SOAS University of London

School of Finance and Management

Legal aspects of international finance

Module Code:
Unit value:
Taught in:
Term 2

The main objectives of this module are to provide grounding in the legal issues of the core international financial transactions and to provide an understanding of the legal practice issues of the core international financial transactions. The module will teach the fundamental legal concepts in these core international financial transactions.

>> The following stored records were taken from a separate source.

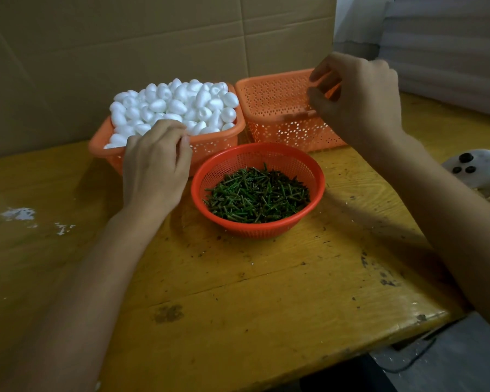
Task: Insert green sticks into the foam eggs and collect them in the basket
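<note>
White foam eggs (178, 104) are heaped in the left orange basket (215, 142). A round red basket (317, 190) in front holds many green sticks (256, 193). The right orange basket (272, 108) shows no eggs inside. My left hand (156, 165) lies over the front rim of the egg basket, its fingers curled down onto the eggs. The palm hides whether it holds an egg. My right hand (359, 100) hovers above the right basket with fingers loosely curled, and nothing shows between them.
The baskets stand on a worn yellow wooden table (238, 292) with a cardboard wall (125, 38) behind. A white controller (475, 168) lies at the right edge. White crumbs (20, 213) dot the table's left side. The table's near right corner drops off to the floor.
</note>
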Action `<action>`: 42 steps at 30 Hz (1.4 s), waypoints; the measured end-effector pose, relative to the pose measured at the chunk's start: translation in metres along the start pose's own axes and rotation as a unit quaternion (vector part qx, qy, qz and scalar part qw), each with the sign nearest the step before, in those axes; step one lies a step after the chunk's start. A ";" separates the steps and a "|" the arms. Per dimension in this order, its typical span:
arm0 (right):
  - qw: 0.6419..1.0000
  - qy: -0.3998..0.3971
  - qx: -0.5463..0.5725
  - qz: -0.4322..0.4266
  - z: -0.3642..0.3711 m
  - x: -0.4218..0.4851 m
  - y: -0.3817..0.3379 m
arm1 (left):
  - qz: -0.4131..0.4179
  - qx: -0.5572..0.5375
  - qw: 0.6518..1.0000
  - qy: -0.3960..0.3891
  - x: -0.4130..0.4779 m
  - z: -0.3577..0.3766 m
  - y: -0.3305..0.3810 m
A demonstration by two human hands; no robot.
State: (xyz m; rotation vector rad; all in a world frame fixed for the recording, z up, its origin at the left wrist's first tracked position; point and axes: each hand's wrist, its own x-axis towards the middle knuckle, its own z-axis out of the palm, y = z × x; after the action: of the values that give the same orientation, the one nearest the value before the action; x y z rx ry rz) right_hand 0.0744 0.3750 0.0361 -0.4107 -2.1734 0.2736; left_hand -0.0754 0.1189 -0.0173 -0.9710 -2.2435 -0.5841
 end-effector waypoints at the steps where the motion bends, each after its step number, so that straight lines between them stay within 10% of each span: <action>1: 1.000 0.001 0.003 0.001 0.000 0.000 0.000 | 0.000 -0.001 1.000 0.000 0.000 -0.001 0.000; 42: 0.998 0.016 0.060 0.025 0.000 -0.001 -0.004 | 0.031 -0.104 0.994 0.003 0.000 -0.002 0.002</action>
State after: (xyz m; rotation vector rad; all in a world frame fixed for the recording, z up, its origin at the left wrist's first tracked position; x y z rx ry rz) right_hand 0.0738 0.3709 0.0371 -0.3985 -2.1045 0.4206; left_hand -0.0729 0.1190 -0.0154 -1.1356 -2.1690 -0.8031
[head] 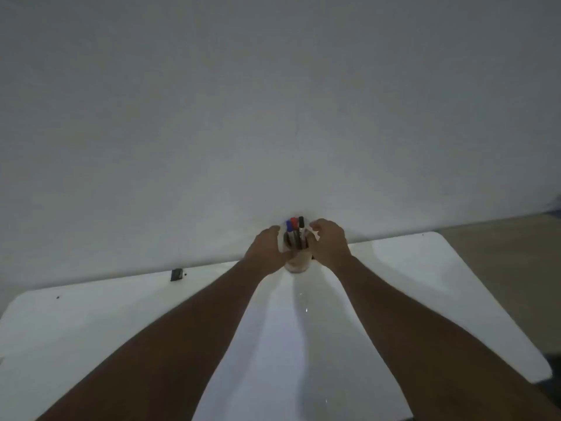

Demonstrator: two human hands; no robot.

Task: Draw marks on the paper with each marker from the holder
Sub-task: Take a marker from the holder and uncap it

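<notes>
A clear marker holder [297,264] stands at the far edge of the white table [425,268], against the wall. Three capped markers stick out of it: blue [288,225], red [293,222] and black [301,222]. My left hand [263,248] cups the holder's left side, thumb near the rim. My right hand [330,243] cups its right side, with curled fingers close to the black marker, not on it. A white sheet of paper [270,354] lies on the table between my forearms; I see no marks on it.
A small dark object [177,274] lies at the table's back edge on the left. A plain grey wall [273,117] rises right behind the table. Beige floor [510,268] shows past the table's right edge. The light is dim.
</notes>
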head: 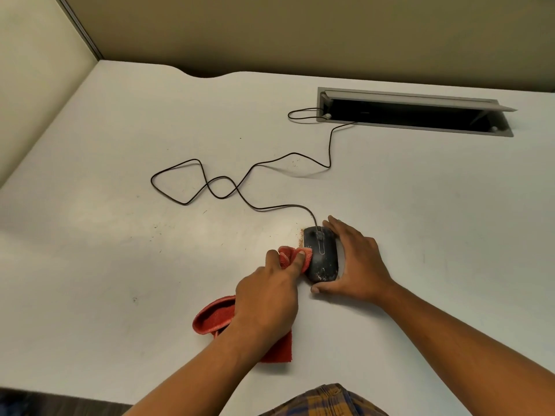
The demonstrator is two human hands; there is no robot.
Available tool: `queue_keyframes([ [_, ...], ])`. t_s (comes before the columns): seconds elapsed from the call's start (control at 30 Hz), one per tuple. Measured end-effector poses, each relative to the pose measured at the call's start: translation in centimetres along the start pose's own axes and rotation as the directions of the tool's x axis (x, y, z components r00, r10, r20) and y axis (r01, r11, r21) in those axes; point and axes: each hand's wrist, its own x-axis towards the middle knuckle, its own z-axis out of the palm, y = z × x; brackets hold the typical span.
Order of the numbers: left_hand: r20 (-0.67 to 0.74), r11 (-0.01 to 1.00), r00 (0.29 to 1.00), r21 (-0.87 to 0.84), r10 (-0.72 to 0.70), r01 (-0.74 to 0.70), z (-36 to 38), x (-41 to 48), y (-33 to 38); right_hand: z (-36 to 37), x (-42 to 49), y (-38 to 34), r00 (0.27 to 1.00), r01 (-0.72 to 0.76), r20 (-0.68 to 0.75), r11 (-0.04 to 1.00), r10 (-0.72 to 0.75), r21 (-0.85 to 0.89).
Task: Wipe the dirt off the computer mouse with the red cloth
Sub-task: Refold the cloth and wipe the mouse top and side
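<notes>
Fingers (271,258) of the left hand (267,298) are curled round a bunched part of the red cloth (214,316), and that bunch is pressed against the left side of the mouse (321,256). The rest of the cloth is trailed under the wrist toward the near edge of the surface (120,265). The mouse is gripped by the right hand (357,262): its fingers are laid along the right side and far end, and the thumb (318,288) is hooked round the near end. The mouse is set flat on the surface, roughly midway between the left and right edges and closer to the near edge than the far one. Pale specks (322,273) are seen on its near half, and a patch of reddish dust (300,235) is scattered on the surface just beside its far left corner. Its black cable (222,187) is looped across the surface and led to an open grey cable hatch (414,115) near the far right corner.
</notes>
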Motion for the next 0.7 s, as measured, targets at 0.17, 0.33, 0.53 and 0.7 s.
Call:
queue_keyframes([
  [0.17,-0.032,0.991,0.99,-0.004,0.135,-0.135,0.1,-1.1,0.3,-0.2,-0.1,-0.2,1.0,0.014,0.001,1.0,-0.014,0.011],
  [0.33,0.0,0.995,0.996,0.022,0.094,-0.094,1.0,-1.4,0.7,-0.2,-0.1,-0.3,1.0,0.017,-0.005,1.0,-0.016,0.013],
  [0.53,-0.005,0.999,0.999,-0.022,0.038,-0.038,1.0,-1.1,0.6,-0.1,-0.1,-0.2,1.0,0.007,0.003,1.0,-0.007,0.015],
  [0.7,0.026,0.998,0.999,-0.034,0.044,-0.043,0.9,-0.6,1.3,0.1,0.0,-0.1,1.0,0.0,-0.006,1.0,0.0,0.023],
])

Objectives and learning outcomes of the module

On successful completion of the course, you will be able to:

  • Describe the domestic and international sources of international financial law, the main legal aspects of international bank lending and securities offerings and the practices and customs of lawyers and regulators in key international financial centres such as London and New York;
  • Demonstrate and apply your understanding of the practices and documentation relating to international financings in a wide range of working environments such as regulatory authorities, law firms, financial institutions, central banks and accounting firms;
  • Compare and analyze the various financial techniques and legal practices involved in the raising of capital and the financing of new businesses or investment in key international financial centres;
  • Plan and formulate your further study of international finance, either from a legal or business standpoint
  • Evaluate your ability to structure and analyze complex legal questions relating to international finance and estimate confidently the additional resources you may need in order to apply your knowledge in a business environment.

Method of assessment

Assessment for this course is by one tutorial presentation at 10%; an essay of 4,000 words at 30%; an unseen written examination at 60% of the total grade; all elements except the presentation may be resubmitted.

Suggested reading

  • Colin Paul and Gerald Montagu, Banking and Capital Markets Companion, (Oxford University Press, Oxford, 2nd ed, 2001)
Other textbooks are:
  • Ravi Tennekoon; The Law and Regulation of International Finance, (Butterworths, London, 1994)
  • Philip Wood; International Loans, Bonds and Securities Regulation (Sweet & Maxwell, London 1995)
  • Jan H Dalhuisen; Dalhuisen on International Commercial, Finance and Trade Law (Hart Publishing, Oxford 2000)
  • GA Penn; AM Shea; and A Arora; The Law and Practice of International Banking, (Sweet & Maxwell, London 1987)
Reference books:
  • Joanna Benjamin; Interests in Securities (Oxford University Press, 2000)
  • Joanna Benjamin; Law of Global Custody (Butterworths, London, 1996)
  • Kathleen Tyson-Quah; Cross-Border Securities, Repo, Lending and Collateralisation (FT Law & Tax, London, 1997)
  • L Collins (ed); Dicey and Morris on the Conflict of Laws (13th ed, Sweet & Maxwell, 2000)
  • JJ Norton and RM Auerback (eds); International Finance in the 1990s (Blackwell Finance, 1993)
  • Richard Plender and Michael Wilderspin; The European Contracts Convention (Sweet & Maxwell, London, 2001)
  • Graham D Vinter; Project Finance (Sweet & Maxwell, London, 1995)
  • Phillip R Wood; Project Finance, Subordinated Debt and State Loans (Sweet & Maxwell, London, 1995)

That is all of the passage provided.